MLOps for Web Devs - Fastai2, Flask, Docker, & Heroku

You’ve built your fastai2 model and now you want to expose it via an API. There are tools like Render, Google App Engine, AWS Lambda, Amazon SageMaker, and Microsoft Azure Functions that you may use in different production scenarios, but today, we’ll use Docker and Heroku.

Try out my model, below!

Get the code on Github, here!


I use this stack because, as a web developer, I’m already familiar with most of it. Heroku has a generous free-tier container registry and runtime, Flask gives me control over the API with very little boilerplate, and, I’m not vendor locked—If I don’t like Heroku, I can deploy my Docker container anywhere.

With that said, there are some prerequisites for getting the most out of this article:

Flask

To begin, we’ll build a Flask app that wraps our model’s inference in an API.

# app.py

import os
from flask import Flask, request, make_response
from werkzeug.utils import secure_filename
from fastai2.vision.all import *

UPLOAD_FOLDER = 'tmp'
ALLOWED_EXTENSIONS = {'png', 'jpg', 'jpeg', 'gif'}

app = Flask(__name__)
app.config['UPLOAD_FOLDER'] = UPLOAD_FOLDER
learner = load_learner('export.pkl')

def allowed_file(filename):
    return '.' in filename and filename.rsplit('.', 1)[1].lower() in ALLOWED_EXTENSIONS

@app.route('/ping')
def ping():
    return {'success': 'pong'}, 200

@app.route('/predict', methods=['POST'])
def predict():
    if 'image' not in request.files:
        return {'error': 'no image found.'}, 400

    file = request.files['image'] 
    if file.filename == '':
        return {'error': 'no image found.'}, 400

    if file and allowed_file(file.filename): 
        filename = secure_filename(file.filename)
        filepath = os.path.join(app.config['UPLOAD_FOLDER'], filename)
        file.save(filepath)
        prediction = learner.predict(filepath)
        return {'success': prediction[0]}, 200

    return {'error': 'something went wrong.'}, 500

if __name__ == '__main__':
    port = os.getenv('PORT',5000)
    app.run(debug=True, host='0.0.0.0', port=port) 
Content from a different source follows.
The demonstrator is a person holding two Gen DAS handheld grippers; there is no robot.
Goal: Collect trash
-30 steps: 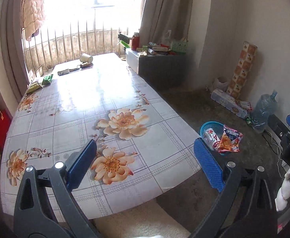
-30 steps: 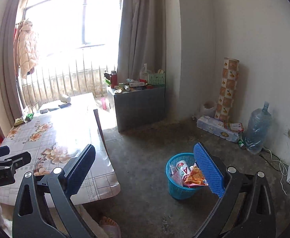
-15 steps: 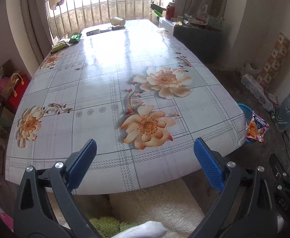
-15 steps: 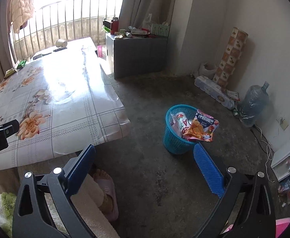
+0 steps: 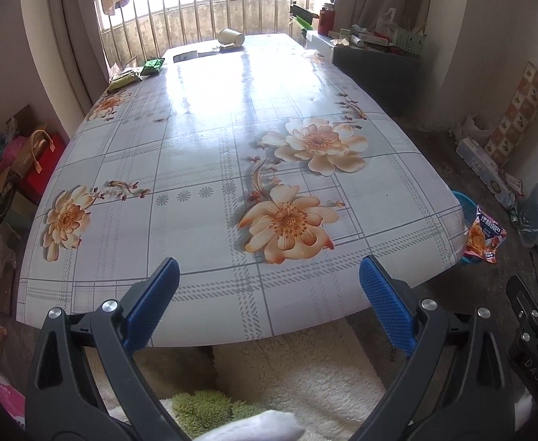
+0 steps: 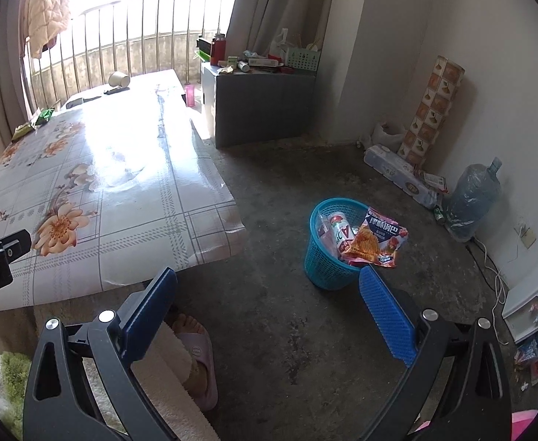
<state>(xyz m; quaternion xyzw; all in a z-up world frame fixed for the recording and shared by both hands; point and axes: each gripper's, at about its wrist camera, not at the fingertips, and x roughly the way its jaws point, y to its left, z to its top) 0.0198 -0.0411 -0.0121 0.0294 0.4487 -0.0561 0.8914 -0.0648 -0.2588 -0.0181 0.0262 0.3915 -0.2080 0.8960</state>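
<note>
Left gripper [image 5: 267, 303] nearest, blue fingers [image 5: 151, 303] spread wide apart, nothing between them, hovering at the near edge of the worktop [image 5: 202, 154]; right gripper [image 6: 267, 310] likewise gaping and empty, held over the concrete floor [image 6: 287, 330] beside the worktop; a foot in a pink slipper [image 6: 199, 360] shows just past its left finger, on a cream fleecy rug [image 5: 305, 375].

Near half of the worktop is bare floral oilcloth; large orange flower print [image 5: 287, 224] just ahead of the left gripper.

On the floor right of the worktop stands a blue mesh trash basket [image 6: 324, 261]; a carton with a red letter A [image 6: 340, 233] sits inside; an orange-and-pink snack bag [image 6: 377, 239] lies draped over the rim, partly hanging outside; basket is just ahead of the right gripper's right finger, not touching.

Further along the wall: water jug [image 6: 473, 198], pack of paper rolls [image 6: 397, 176], patterned roll [image 6: 434, 106] leaning upright.

Far end of the worktop, trash left: green wrappers [image 5: 136, 71] at the left edge; a paper cup [image 5: 230, 36] on its side near the window railing; flat dark and white items [image 5: 186, 55] beside it, too small to identify.

Grey cabinet [image 6: 261, 106] with clutter on top stands beyond the worktop's far right corner.
</note>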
Let’s go through this, together.

First, we import some required modules. From os, we’ll be able to do things like get environment variables and use filepath utilities. From Flask, we’ll get what we need to use the framework. wekzeug.utils gives us a way to create a secure file name from a file uploaded by the user. Finally, we need fastai2, which I’ve used to build a model to tell if a picture contains a mourning dove, a sparrow, or a pigeon.
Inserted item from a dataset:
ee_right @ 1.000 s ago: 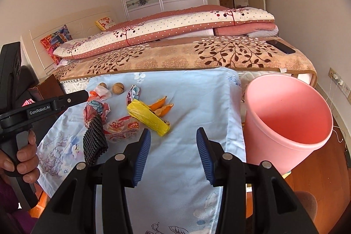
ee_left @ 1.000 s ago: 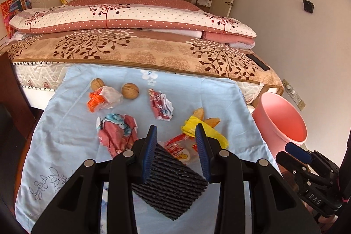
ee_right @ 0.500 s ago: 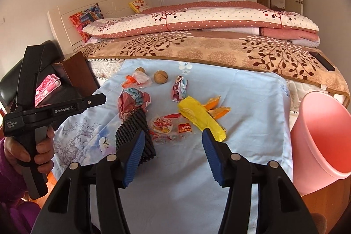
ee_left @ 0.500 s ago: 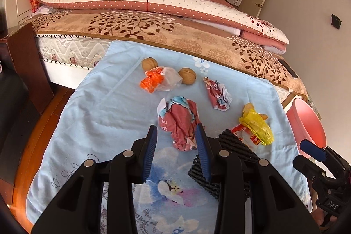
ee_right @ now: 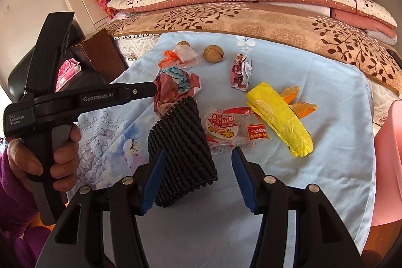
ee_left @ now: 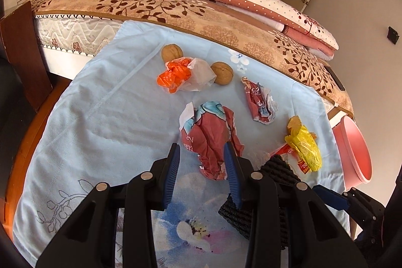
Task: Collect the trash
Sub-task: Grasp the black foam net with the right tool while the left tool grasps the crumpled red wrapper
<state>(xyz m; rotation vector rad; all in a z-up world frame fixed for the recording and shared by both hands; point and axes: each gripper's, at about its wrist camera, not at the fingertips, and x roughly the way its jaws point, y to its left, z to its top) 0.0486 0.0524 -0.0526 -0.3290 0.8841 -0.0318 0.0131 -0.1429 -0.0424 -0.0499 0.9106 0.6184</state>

After defining some environment variables and Flask configs, we load our model into memory by way of fastai2’s load_learner() function, which takes in the file path of the .pkl export of our model.

learner = load_learner('export.pkl')

This part is interesting because normally, a fastai2 “pickle-ed” model file would end up being too large to use with Heroku and you’d encounter an error like this:

Compiled slug size: 520.5MB is too large (max is 500MB).

In fact my .pkl file alone is 78MB and I had to use git-lfs to manage it effectively with version control.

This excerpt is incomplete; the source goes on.